_EXERCISE_
Lines holding the word "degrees" must be located in the listing below and copied.

*** DATA EXTRACTS Section Begins ***

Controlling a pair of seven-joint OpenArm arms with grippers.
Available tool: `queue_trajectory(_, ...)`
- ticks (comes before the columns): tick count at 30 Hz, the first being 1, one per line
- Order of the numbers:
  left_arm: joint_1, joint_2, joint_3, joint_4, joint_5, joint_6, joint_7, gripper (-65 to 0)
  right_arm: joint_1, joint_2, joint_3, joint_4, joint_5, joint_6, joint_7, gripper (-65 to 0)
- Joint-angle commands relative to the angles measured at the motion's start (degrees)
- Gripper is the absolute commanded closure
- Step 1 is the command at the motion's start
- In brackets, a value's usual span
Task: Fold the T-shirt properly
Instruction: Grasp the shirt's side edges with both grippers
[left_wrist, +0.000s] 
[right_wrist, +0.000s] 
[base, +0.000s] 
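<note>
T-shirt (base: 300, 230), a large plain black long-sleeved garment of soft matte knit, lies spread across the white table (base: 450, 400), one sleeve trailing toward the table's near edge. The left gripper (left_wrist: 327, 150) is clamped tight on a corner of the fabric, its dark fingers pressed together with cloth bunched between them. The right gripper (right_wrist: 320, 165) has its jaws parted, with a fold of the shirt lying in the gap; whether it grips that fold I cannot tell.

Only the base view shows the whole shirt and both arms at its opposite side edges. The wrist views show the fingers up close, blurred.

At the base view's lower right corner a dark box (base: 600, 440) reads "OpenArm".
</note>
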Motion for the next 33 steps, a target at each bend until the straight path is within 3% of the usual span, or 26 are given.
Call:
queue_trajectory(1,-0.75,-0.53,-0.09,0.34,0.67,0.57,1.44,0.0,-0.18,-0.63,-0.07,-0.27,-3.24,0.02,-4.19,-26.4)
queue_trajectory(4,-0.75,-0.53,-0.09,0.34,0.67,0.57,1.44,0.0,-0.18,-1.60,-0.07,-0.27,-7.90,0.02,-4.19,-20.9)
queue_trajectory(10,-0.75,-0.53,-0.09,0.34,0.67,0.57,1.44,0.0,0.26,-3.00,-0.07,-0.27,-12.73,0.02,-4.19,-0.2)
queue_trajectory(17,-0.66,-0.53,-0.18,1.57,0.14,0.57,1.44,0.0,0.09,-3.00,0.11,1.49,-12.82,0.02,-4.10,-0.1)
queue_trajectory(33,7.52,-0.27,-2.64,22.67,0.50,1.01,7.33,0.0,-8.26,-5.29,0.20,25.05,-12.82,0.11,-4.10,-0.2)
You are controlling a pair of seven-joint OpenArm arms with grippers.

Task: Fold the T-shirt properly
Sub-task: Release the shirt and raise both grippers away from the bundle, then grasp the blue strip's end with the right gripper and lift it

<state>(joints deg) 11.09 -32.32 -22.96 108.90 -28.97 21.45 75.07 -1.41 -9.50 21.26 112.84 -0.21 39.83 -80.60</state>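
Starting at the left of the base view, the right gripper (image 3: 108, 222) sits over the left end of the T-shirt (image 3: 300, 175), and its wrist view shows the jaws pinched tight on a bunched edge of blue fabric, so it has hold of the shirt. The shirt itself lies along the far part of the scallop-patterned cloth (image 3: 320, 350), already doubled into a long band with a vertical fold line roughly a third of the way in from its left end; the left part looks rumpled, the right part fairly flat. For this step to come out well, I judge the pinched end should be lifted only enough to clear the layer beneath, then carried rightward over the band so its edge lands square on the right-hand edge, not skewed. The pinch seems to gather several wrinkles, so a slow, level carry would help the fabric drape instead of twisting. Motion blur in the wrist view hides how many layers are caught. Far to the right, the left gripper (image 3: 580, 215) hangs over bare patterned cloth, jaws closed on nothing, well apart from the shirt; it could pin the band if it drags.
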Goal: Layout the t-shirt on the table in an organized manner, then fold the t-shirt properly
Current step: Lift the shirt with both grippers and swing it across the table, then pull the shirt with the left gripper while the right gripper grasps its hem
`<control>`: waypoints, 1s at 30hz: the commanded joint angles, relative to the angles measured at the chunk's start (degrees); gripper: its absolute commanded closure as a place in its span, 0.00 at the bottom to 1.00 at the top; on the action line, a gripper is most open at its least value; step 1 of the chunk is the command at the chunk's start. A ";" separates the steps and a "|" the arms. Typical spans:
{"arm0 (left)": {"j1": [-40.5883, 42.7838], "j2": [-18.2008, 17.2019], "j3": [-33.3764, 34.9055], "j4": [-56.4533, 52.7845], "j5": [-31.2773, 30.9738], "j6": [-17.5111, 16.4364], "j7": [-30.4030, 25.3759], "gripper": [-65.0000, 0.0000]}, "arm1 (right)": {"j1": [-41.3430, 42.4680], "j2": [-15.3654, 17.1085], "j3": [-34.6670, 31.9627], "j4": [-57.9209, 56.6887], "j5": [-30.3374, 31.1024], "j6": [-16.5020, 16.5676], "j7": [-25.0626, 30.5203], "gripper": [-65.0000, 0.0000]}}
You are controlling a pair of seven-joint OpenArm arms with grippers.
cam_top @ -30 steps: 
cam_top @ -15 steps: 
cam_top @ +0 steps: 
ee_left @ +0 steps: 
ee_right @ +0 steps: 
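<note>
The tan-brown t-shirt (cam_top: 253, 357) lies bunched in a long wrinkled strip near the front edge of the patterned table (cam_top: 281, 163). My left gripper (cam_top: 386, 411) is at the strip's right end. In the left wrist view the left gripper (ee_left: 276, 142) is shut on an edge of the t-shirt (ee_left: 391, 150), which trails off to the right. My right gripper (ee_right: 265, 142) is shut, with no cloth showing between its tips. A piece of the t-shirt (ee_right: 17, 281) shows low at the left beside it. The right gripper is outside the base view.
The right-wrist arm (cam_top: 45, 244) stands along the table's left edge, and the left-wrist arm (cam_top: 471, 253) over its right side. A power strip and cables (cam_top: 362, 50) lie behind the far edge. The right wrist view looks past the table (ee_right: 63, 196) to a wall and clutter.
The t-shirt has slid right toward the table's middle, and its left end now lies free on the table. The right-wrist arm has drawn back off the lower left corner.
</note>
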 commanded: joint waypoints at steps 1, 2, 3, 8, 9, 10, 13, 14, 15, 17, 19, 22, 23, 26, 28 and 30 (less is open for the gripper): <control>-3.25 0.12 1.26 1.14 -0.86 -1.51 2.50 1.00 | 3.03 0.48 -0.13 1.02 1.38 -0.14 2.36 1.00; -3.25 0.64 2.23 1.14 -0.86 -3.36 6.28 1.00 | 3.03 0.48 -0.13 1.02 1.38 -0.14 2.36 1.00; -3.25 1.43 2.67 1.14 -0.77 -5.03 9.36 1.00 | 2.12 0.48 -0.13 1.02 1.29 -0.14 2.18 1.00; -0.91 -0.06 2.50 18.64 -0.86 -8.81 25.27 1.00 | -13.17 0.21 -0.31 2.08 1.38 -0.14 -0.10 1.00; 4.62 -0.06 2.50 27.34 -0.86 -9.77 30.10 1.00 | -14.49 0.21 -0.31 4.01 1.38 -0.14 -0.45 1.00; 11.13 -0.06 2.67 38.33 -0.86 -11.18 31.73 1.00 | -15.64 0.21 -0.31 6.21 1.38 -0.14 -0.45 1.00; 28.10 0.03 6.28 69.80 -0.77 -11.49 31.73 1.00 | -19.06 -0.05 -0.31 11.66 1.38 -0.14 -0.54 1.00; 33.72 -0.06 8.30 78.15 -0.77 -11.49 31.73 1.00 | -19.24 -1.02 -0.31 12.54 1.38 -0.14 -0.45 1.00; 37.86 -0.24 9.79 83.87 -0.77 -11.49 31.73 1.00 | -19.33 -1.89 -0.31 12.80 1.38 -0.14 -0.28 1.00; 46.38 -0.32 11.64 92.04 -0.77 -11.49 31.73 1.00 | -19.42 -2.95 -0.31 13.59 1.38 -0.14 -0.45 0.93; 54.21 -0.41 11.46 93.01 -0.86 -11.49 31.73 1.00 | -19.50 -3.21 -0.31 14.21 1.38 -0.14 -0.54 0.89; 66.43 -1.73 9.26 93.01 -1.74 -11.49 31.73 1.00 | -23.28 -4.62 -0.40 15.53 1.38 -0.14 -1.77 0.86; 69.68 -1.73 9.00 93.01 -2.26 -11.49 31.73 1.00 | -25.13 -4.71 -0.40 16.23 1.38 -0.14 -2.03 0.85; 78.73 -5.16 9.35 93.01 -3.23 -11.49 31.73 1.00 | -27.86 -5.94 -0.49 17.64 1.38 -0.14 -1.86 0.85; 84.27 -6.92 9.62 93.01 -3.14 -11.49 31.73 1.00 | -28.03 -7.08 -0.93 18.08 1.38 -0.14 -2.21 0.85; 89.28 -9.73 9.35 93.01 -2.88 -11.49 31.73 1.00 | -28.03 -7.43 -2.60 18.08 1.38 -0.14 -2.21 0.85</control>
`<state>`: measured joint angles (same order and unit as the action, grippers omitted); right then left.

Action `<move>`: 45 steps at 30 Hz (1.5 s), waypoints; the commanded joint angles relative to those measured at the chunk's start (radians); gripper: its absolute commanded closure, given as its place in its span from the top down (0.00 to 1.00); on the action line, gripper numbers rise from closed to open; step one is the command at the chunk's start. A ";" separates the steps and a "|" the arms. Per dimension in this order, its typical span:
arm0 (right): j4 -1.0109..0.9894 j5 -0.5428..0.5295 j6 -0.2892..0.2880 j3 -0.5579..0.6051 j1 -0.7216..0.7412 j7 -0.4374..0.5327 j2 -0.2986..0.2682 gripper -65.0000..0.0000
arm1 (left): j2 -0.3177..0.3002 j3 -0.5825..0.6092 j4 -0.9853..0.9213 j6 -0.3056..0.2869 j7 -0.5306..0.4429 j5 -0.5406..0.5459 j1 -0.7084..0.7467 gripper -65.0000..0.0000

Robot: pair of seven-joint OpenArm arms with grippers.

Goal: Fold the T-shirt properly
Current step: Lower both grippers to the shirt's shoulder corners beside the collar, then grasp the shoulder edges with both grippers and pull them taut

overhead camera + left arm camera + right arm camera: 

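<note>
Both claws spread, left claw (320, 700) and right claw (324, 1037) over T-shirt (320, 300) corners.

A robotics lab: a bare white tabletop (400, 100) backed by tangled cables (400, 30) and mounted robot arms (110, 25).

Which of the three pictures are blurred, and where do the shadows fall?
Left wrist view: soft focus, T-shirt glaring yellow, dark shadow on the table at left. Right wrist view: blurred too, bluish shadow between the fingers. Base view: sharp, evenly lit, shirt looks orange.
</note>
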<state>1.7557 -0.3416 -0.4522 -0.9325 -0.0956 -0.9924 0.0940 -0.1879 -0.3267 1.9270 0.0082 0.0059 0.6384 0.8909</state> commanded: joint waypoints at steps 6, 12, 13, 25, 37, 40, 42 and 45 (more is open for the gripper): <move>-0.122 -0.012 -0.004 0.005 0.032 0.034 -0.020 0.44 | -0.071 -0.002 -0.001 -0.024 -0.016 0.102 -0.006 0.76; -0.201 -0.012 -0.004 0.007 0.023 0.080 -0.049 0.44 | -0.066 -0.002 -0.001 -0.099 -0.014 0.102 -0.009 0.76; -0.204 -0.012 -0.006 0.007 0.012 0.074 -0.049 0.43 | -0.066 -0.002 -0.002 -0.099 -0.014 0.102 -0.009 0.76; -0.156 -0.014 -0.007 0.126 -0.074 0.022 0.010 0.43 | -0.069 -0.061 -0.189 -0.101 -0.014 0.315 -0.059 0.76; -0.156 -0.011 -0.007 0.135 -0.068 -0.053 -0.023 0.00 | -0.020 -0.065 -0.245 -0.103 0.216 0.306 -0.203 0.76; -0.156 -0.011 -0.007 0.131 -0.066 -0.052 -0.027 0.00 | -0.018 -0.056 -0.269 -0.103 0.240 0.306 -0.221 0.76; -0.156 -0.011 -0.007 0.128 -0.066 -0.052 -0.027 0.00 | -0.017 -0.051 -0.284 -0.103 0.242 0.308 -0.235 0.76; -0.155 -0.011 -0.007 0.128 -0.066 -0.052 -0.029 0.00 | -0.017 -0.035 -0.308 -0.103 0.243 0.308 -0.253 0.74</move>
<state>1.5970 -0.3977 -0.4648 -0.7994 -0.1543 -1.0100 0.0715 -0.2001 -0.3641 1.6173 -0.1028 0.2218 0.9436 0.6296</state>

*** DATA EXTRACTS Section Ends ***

_REPLY TO THE EXERCISE_
- Joint-angle commands relative to the angles measured at the motion's start (degrees)
`<control>`: waypoints, 1s at 30hz: the commanded joint angles, relative to the angles measured at the chunk's start (degrees); gripper: its absolute commanded closure as a place in its span, 0.00 at the bottom to 1.00 at the top; on the action line, a gripper is most open at its least value; step 1 of the chunk is the command at the chunk's start. A ";" separates the steps and a "|" the arms. Typical spans:

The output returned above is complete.